Before COP27 rich Western countries had long resisted calls from vulnerable states for a loss and damage fund, fearing it could make them liable for historic emissions.

A committee tasked with deciding how funding should work held its first, three-day meeting recently in the Egyptian city of Luxor. It included 14 representatives of developing countries, and 10 from developed countries.

Financing and Africa's negotiating position in upcoming global talks has dominated the continent's first climate summit held in Kenya.

Deliberations from the conference will lead to a so called Nairobi Declaration to be issued at the end of the event on Wednesday. It will outline Africa's position on issues ahead of the COP28 UN climate summit to be held in Dubai beginning at the end of November this year.

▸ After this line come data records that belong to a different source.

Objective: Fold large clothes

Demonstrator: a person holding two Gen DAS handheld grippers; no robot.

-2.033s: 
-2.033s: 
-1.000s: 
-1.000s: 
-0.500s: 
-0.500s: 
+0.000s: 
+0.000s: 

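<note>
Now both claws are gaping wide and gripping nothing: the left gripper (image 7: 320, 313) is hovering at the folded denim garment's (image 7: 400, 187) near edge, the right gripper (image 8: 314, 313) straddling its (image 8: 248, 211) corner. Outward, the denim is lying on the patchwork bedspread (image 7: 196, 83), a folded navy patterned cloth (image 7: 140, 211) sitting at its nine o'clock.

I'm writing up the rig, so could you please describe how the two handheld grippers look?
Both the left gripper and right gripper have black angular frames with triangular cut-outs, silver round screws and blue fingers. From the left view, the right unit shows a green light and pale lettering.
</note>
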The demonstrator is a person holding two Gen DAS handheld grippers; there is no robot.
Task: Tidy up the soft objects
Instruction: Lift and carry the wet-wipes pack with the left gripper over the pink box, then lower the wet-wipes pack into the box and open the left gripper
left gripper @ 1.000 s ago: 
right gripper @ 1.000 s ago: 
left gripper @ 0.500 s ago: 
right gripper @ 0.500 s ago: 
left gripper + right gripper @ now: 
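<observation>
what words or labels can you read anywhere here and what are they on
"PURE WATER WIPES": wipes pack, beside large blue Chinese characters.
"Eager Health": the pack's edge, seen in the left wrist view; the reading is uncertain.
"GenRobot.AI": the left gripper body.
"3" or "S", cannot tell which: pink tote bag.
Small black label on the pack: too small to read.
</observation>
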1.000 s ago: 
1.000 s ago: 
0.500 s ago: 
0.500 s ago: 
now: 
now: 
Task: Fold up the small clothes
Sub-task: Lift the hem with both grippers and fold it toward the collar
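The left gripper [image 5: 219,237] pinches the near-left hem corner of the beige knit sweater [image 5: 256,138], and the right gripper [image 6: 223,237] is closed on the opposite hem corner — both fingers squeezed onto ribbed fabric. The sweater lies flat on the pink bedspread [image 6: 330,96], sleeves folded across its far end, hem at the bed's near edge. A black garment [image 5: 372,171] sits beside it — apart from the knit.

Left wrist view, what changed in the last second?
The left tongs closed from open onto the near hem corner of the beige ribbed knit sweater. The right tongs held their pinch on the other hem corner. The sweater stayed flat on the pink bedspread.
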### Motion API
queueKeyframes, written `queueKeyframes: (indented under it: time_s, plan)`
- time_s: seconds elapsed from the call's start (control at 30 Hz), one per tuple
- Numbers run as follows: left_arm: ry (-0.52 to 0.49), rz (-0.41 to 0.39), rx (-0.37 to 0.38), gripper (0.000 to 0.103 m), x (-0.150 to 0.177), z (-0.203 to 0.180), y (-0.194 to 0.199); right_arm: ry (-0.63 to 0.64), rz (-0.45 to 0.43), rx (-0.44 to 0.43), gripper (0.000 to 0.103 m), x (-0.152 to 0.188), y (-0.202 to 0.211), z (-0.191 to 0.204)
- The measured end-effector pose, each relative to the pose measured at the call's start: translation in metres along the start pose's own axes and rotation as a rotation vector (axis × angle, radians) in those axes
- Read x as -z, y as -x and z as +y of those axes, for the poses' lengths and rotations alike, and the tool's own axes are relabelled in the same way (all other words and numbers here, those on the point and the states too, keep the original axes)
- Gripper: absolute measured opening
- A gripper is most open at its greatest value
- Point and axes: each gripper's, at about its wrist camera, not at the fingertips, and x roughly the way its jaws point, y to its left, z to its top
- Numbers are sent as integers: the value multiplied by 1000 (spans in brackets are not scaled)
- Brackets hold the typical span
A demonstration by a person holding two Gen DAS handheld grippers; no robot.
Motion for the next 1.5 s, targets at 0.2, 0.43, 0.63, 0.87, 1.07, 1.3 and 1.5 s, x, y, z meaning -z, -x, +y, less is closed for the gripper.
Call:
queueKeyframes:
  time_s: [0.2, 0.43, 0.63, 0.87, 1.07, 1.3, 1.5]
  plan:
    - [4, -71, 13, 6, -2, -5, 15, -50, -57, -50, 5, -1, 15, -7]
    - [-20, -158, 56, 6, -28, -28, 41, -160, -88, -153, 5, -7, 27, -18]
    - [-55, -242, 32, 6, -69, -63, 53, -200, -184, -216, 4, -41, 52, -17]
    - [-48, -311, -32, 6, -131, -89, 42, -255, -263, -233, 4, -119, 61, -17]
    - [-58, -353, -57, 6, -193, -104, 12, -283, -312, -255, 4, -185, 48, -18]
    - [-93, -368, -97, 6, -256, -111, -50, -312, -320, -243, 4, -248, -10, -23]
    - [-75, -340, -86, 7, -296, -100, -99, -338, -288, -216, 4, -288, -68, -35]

Mr Murombedzi of the UNECA said it was also imperative to declare a global climate emergency, adding that there is urgent need for the whole world to move with speed in boosting adaptation efforts.

"What is concerning for us is that the speed of the climate response is slower than the speed of climate change. So how can we ensure funds are made available as quickly as possible? How can you ensure that policies are implemented as quickly as possible? How can we ensure that the net zero goal is achieved as quickly as possible? posed Mr Murombedzi.

"For that we have to recognise that this is an emergency situation that we're operating in."

The UNECA climate chief equally pushed for a new international financing model that allows heavily indebted African nations to service their obligations while putting cash aside for climate action without burdening them.

"The work that we have done at ECA demonstrates, we are spending anything between three and 5 per cent of our own GDP on adaptation to the impacts of climate change. The costs of adaptation are increasing," he said.

"And we expect that the commitments that have been made to the Paris Agreement, like $200 billion a year that this actually be made available to assist African countries, in other developing countries to adapt to the impacts of climate change. We also recognise that the 100 billion dollars' pledge is not enough. It's actually less than the actual cost of self-adaptation."